Re: PostgreSQL JDBC Connections

2017-01-05 Thread t p
YMMV and I don’t think my approach will work for your use case.

Here is a suggestion based on what I’ve done. In the first paragraph you can 
register tables with code as such.

%spark
val example = sqlContext.read.format("jdbc").options(
Map("url" -> "jdbc:postgresql://localhost:5432/db_name",
"driver" -> "org.postgresql.Driver",
"user" -> “user_name", 
"password" -> “password",
"dbtable" -> “example" )).load()

assets.createOrReplaceTempView(“example")

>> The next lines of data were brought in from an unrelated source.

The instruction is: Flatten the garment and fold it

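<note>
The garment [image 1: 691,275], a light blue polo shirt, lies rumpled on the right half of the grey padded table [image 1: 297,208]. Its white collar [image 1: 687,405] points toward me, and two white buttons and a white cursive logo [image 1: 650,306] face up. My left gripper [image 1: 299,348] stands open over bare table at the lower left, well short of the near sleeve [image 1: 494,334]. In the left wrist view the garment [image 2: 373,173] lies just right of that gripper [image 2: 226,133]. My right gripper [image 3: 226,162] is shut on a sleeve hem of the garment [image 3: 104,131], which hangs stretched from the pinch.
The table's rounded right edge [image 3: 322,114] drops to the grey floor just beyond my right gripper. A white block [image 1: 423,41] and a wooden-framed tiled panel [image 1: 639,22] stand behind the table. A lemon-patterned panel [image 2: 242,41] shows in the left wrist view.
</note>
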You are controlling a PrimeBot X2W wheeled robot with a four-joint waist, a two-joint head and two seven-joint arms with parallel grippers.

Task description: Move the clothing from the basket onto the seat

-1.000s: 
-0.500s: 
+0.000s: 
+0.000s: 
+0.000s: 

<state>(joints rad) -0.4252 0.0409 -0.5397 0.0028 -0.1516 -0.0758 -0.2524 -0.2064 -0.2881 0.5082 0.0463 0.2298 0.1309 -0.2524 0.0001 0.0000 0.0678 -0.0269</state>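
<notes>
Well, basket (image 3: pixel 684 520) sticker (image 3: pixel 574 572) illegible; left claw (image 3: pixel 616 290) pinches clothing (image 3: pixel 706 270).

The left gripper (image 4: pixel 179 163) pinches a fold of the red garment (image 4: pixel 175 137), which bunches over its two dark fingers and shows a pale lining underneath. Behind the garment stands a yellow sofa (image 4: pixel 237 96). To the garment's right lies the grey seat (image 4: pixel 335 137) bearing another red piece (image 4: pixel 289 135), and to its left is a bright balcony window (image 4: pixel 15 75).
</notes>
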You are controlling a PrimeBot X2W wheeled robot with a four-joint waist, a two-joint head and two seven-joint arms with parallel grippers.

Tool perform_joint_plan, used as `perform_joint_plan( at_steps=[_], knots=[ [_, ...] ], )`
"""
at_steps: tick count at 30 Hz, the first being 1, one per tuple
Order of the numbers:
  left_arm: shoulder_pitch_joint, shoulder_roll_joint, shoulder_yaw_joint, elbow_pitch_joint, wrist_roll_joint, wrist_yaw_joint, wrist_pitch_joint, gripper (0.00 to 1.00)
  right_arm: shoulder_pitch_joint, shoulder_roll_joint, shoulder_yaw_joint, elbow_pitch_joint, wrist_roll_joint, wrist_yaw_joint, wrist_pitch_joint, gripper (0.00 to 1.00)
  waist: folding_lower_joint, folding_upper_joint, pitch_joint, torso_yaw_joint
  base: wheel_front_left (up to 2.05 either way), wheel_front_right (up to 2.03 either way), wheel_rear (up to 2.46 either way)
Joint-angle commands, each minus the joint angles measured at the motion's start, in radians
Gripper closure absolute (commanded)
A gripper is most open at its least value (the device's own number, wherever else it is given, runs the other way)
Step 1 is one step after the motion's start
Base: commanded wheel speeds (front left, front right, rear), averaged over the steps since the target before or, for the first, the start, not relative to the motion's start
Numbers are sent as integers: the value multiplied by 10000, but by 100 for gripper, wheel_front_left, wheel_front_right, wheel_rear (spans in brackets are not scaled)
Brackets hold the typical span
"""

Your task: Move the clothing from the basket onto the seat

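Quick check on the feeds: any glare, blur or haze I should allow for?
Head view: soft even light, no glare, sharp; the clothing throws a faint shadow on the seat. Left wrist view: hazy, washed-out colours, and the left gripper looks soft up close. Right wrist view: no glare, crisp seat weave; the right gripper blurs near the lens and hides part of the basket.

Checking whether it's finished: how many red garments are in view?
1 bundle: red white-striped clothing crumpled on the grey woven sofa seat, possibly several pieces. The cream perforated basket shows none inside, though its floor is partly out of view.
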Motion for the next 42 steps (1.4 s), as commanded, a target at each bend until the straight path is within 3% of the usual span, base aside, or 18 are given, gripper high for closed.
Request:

Subsequently using spark.sql (limited to SQL syntax/semantics) supported by 
Spark. If there are Postgres specific features or some advanced SQL 
functions/syntax, this approach may not work for you.

%spark.sql
select * from example

The rest of the reports/visuals exports to CSV will look identical.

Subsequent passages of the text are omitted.